Activity: Provide an exact copy of the data, excluding the images.

START Data extract

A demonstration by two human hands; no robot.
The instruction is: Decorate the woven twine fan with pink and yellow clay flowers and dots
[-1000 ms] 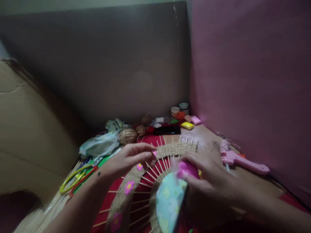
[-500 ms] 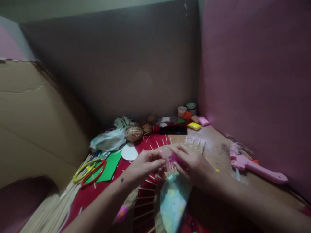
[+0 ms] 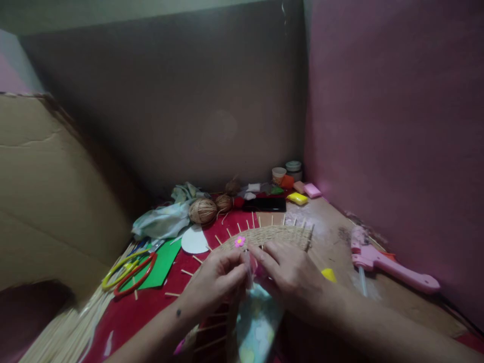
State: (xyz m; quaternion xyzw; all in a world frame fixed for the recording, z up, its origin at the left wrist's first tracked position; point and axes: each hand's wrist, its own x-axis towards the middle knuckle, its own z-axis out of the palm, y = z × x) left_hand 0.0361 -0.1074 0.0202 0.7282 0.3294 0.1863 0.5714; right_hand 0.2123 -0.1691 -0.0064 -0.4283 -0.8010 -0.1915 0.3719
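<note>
My left hand and my right hand meet over a round woven piece with wooden sticks radiating from it. Both hands have their fingers pinched together around a small pink lump between them. A pink flower sits on the woven band just above the fingers. A pale blue flowered disc lies at the centre of the piece, below the hands. A small yellow bit lies right of my right hand.
A pink glue gun lies at the right by the pink wall. Scissors with yellow and red handles rest on green paper at the left. Twine balls, a crumpled cloth, a black phone, cups and clay blocks line the back.
Both hands have drawn closer together and nearer to me, now pinching at one spot. A pink flower now shows on the woven band above them. The view has shifted slightly.
</note>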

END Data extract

Answer box:
A demonstration by two human hands; no robot.
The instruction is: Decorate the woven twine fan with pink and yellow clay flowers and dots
[-1000 ms] 
[-500 ms] 
[+0 ms] 
State: (xyz m; quaternion xyzw; all in a world frame fixed for the recording, z up, its origin at the left wrist's first tracked position; point and axes: each hand's wrist, its own x-axis towards the middle knuckle, its own z-axis out of the palm, y = z × x) left_hand 0.0361 -0.1074 0.0202 0.7282 0.3294 0.1863 0.5714; right_hand 0.2123 -0.1691 -0.0064 -0.4283 -0.8010 -0.1915 0.3719
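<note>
My left hand and my right hand meet over a round woven piece with wooden sticks radiating from it. Both hands have their fingers pinched together around a small pink lump between them. A pink flower sits on the woven band just above the fingers. A pale blue flowered disc lies at the centre of the piece, below the hands. A small yellow bit lies right of my right hand.
A pink glue gun lies at the right by the pink wall. Scissors with yellow and red handles rest on green paper at the left. Twine balls, a crumpled cloth, a black phone, cups and clay blocks line the back.
Both hands have drawn closer together and nearer to me, now pinching at one spot. A pink flower now shows on the woven band above them. The view has shifted slightly.
</note>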

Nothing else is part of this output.